→ THE PROBLEM: Would you reproduce the data below exactly, please, leaving out its images?

--*--

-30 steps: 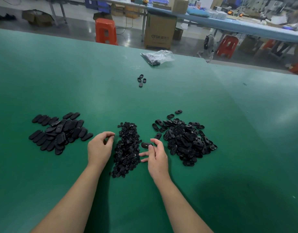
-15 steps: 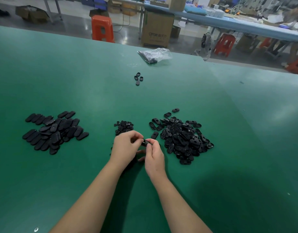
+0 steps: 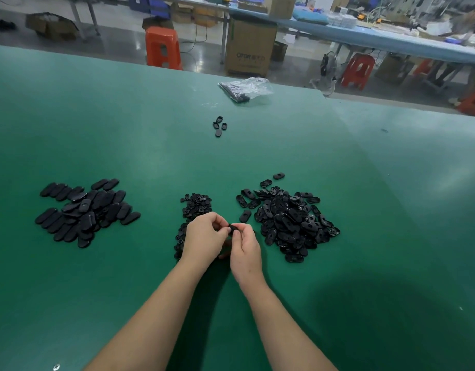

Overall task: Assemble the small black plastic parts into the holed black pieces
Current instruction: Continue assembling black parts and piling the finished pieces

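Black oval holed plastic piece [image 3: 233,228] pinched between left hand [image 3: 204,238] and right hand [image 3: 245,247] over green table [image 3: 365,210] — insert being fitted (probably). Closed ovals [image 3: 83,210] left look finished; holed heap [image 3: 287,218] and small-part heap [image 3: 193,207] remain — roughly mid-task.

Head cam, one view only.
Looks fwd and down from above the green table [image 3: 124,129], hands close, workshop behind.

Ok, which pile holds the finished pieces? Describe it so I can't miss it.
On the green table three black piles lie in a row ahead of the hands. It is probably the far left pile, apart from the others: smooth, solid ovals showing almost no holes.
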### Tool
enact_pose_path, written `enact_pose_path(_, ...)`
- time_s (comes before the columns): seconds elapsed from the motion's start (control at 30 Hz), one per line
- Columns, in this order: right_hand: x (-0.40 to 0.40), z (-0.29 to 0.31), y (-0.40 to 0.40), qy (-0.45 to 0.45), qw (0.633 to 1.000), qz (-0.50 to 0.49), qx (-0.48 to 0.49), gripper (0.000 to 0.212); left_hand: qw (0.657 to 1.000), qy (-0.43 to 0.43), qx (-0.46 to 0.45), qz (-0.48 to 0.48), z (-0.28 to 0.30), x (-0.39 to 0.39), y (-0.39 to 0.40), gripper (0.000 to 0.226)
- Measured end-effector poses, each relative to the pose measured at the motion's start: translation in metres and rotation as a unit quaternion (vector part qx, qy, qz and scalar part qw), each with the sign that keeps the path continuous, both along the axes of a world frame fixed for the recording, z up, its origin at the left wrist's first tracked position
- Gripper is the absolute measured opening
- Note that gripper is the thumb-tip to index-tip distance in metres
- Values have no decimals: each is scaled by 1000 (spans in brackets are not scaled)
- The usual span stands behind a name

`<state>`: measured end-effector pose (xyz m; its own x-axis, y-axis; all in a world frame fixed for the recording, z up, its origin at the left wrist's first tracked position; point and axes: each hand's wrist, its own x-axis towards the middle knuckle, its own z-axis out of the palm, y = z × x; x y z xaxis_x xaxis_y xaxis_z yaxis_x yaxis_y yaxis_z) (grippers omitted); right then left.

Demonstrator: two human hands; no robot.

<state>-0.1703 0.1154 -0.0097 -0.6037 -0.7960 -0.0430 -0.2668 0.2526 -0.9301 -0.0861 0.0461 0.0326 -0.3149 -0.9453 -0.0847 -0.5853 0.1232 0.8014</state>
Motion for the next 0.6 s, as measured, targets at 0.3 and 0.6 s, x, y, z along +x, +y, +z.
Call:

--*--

→ TASK ANSWER:
-30 steps: 
-15 steps: 
+0 steps: 

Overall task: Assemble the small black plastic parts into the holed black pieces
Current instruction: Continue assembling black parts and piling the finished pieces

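Black oval holed plastic piece [image 3: 233,228] pinched between left hand [image 3: 204,238] and right hand [image 3: 245,247] over green table [image 3: 365,210] — insert being fitted (probably). Closed ovals [image 3: 83,210] left look finished; holed heap [image 3: 287,218] and small-part heap [image 3: 193,207] remain — roughly mid-task.

Head cam, one view only.
Looks fwd and down from above the green table [image 3: 124,129], hands close, workshop behind.

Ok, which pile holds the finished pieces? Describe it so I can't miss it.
On the green table three black piles lie in a row ahead of the hands. It is probably the far left pile, apart from the others: smooth, solid ovals showing almost no holes.
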### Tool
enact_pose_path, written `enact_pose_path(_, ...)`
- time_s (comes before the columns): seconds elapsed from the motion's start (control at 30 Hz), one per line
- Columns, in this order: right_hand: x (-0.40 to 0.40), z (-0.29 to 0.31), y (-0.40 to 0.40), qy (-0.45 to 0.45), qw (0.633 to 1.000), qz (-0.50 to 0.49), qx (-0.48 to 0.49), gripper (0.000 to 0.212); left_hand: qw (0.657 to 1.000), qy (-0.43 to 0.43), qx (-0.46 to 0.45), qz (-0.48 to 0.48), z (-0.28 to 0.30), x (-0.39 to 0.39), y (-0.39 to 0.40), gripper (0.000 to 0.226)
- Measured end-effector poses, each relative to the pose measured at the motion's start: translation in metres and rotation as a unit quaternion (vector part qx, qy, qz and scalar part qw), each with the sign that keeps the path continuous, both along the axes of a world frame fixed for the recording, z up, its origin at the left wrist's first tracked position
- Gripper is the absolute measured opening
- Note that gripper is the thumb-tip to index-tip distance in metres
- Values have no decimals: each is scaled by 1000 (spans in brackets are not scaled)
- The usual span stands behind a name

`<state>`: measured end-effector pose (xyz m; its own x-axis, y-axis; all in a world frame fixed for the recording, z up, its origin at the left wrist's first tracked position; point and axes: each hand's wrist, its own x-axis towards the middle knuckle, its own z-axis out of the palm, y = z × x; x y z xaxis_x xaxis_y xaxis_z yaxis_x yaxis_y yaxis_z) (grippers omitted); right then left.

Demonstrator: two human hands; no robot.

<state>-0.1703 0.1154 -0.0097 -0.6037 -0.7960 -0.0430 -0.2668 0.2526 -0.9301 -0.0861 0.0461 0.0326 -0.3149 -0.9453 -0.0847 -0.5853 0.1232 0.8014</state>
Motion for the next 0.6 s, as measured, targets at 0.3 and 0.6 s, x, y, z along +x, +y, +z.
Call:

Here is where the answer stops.